* Exercise aim:
Go through the listing below and gather every line with the word "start".

* Data below:
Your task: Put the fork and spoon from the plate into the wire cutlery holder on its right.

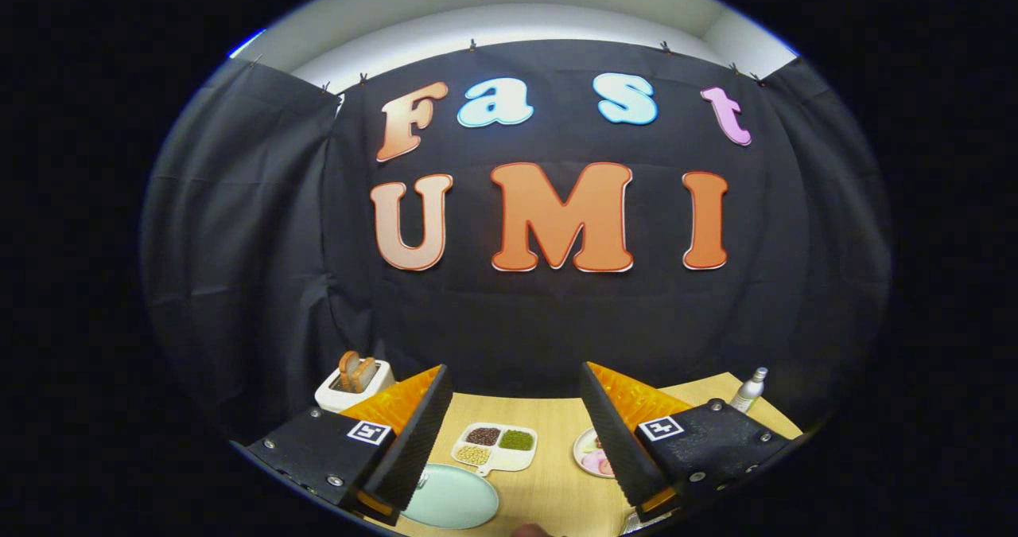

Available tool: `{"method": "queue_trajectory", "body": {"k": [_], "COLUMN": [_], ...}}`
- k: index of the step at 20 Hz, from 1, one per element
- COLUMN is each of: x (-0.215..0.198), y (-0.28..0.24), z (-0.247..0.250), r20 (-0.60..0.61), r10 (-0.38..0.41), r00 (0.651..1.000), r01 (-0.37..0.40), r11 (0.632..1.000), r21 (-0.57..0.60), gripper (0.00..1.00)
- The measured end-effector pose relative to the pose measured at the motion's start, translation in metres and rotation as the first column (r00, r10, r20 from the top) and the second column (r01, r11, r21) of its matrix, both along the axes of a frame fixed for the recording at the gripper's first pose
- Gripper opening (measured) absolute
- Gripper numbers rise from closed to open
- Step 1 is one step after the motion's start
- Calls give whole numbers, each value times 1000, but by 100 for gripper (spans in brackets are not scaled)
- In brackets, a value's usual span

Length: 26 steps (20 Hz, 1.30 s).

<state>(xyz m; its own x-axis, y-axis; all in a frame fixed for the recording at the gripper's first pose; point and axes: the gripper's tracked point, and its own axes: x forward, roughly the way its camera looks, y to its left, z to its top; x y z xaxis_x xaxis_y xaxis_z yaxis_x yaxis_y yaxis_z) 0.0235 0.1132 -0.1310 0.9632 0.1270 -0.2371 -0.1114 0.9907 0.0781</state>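
Your gripper point(513, 433) hangs above the wooden bench point(557, 473), jaws spread wide with nothing between them. Just ahead of the left finger lies the pale green plate point(453, 499), round and glossy, partly hidden behind that finger; cutlery on it cannot be made out. Between the fingers, farther on, sits a divided dish point(495, 446) of beans. A toaster point(354, 384) stands beyond the left finger.
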Motion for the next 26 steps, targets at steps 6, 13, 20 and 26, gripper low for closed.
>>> {"method": "queue_trajectory", "body": {"k": [6,13,20,26], "x": [3,-18,-50,-85], "y": [75,136,169,172], "z": [-44,-138,-206,-262], "r20": [-141,-464,-724,-881], "r10": [91,167,195,146], "r00": [986,870,662,451], "r01": [-90,-173,-195,-227], "r11": [996,985,977,973], "r21": [12,29,85,45], "gripper": [97,97,93,85]}}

* Task response:
- The measured end-effector pose relative to the pose measured at the motion's start, translation in metres and rotation as the first column (r00, r10, r20 from the top) and the second column (r01, r11, r21) of its matrix, both along the axes of a frame fixed for the recording at the gripper's first pose
- Step 1 is one step after the motion's start

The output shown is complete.